**Exercise details**:
Please retype the entries below exactly, only from their first line through the line containing "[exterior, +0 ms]", leaving every picture out.

Records provided Start Marker

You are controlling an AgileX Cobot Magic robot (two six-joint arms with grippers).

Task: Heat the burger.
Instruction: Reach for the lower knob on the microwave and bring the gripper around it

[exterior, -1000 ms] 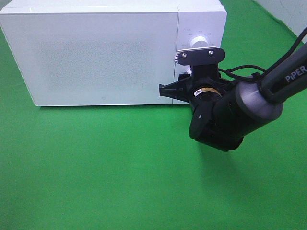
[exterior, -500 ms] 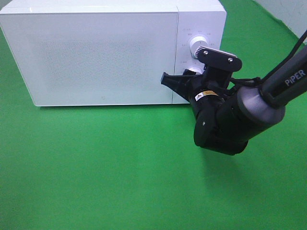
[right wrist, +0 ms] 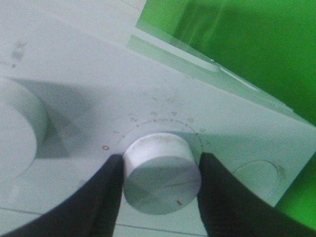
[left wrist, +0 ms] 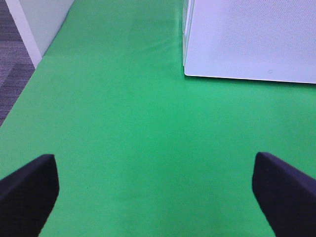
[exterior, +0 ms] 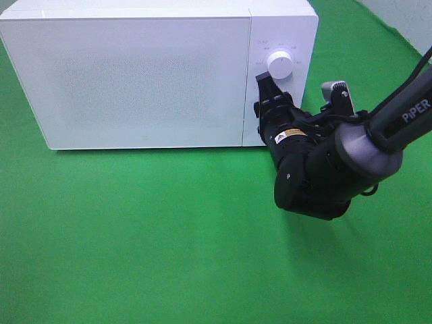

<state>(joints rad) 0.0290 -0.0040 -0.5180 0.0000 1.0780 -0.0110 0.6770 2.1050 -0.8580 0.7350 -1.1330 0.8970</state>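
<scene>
**Dial turn under way: mind a slip or an overshoot**

You cannot see the burger in any view. The microwave (exterior: 148, 81) has its door (exterior: 135, 40) shut, so the burger is most likely inside, but nothing here confirms it. If it is not, you would be running an empty oven.

Your right gripper (right wrist: 160, 165) is clamped on the lower dial (right wrist: 162, 174), one finger on each side of its rim. The upper dial (exterior: 279, 65) stands free just above it. Your left gripper (left wrist: 157, 197) hangs spread wide over the green cloth (exterior: 169, 236), holding nothing, near the microwave's far corner.

What could go wrong:
- The dial is smooth and round and the fingers grip only its rim, so a fast roll could make them skid and leave the setting short.
- Rolling too far would set more time than the burger needs.
- Pulling away before the fingers part could drag the dial back or nudge the microwave on the cloth.
- The black cable (exterior: 317, 118) by the wrist looks slack, and more roll could wind or snag it.

Compared with a second ago, the wrist has rolled. The camera bracket that lay across the upper dial has swung off to the right, leaving that dial uncovered. The finger that pointed left across the door's edge now stands up beside the control panel. The grip itself looks no wider or narrower.
</scene>
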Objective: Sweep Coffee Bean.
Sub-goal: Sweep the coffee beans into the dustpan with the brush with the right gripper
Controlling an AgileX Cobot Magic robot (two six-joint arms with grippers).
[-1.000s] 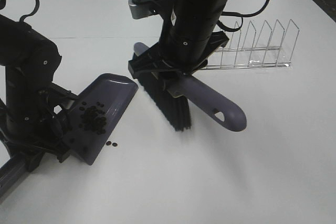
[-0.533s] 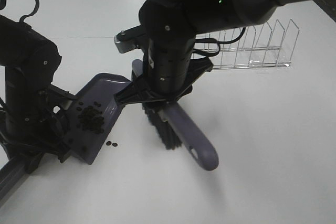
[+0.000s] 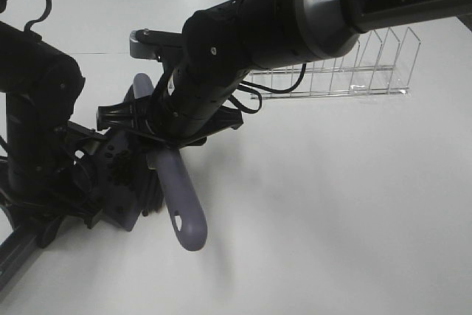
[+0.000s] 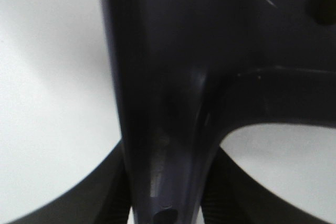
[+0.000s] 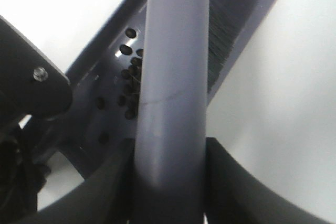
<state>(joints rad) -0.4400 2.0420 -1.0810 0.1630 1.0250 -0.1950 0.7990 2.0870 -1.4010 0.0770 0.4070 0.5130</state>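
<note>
**A:** What sits on the smooth white desk [image 3: 332, 212]?

**B:** Three things. One grey-purple plastic dustpan [image 3: 127, 210], flat and scoop-shaped, is at nine o'clock in the high view. One brush with a rounded grey-purple plastic handle [image 3: 181, 204] and stiff black bristles [image 5: 220, 40] lies across it. One clear acrylic rack [image 3: 346, 71] of upright dividers stands at two o'clock.

**A:** And the coffee?

**B:** The tiny dark oval coffee beans [image 5: 128, 98] lie inside the dustpan, clustered right beside the brush handle. Roughly a dozen show in the right wrist view. The handle hides part of the cluster, so I can't give a full count.

**A:** The pincers?

**B:** Two. The left pincer [image 4: 168, 192] is closed tight on the dustpan's dark, glossy handle, with a finger against each side. The right pincer [image 5: 170, 182] is clamped the same way around the brush handle. The bristles are over the pan near its lip. The handle's free end, with its hanging hole, points to six o'clock.
</note>
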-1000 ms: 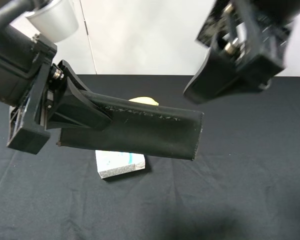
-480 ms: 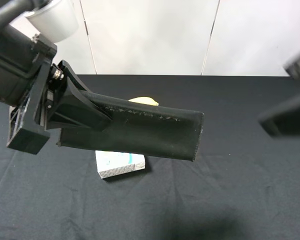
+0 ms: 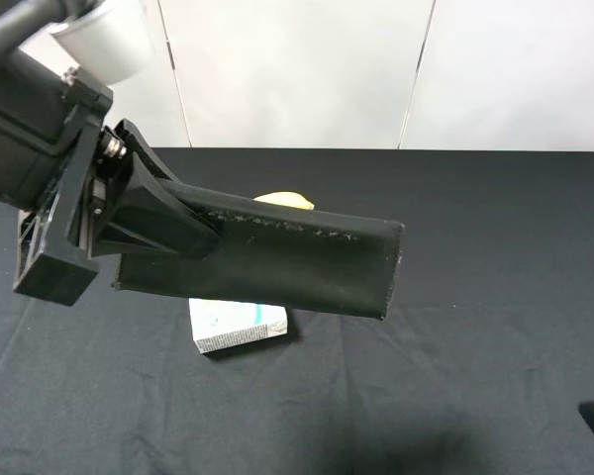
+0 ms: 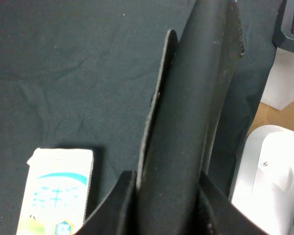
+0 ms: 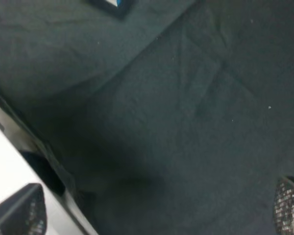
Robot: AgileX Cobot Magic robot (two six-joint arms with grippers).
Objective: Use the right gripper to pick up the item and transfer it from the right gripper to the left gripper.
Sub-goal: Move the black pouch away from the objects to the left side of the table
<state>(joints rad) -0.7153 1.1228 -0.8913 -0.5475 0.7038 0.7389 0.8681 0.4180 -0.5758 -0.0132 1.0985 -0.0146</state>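
One long, narrow matte black soft case (image 3: 297,262) hangs in mid-air across the left and centre of the high view. Its left end is pinched by the left black angular-fingered claw (image 3: 173,226). The right black claw (image 5: 157,208) is spread wide above the black tablecloth (image 3: 475,346), holding nothing. A white-and-green carton (image 3: 240,325) lies just below the case in the frame.

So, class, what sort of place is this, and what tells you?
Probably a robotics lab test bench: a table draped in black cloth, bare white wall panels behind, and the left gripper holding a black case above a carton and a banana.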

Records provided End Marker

**Result of the task**:
You are controlling an AgileX Cobot Magic robot (two six-joint arms with grippers).

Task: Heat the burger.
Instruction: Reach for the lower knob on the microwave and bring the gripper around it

[exterior, -1000 ms] 
[exterior, -500 ms] 
[right wrist, +0 ms] 
[left wrist, +0 ms] 
[exterior, +0 ms] 

Nothing else belongs in the output.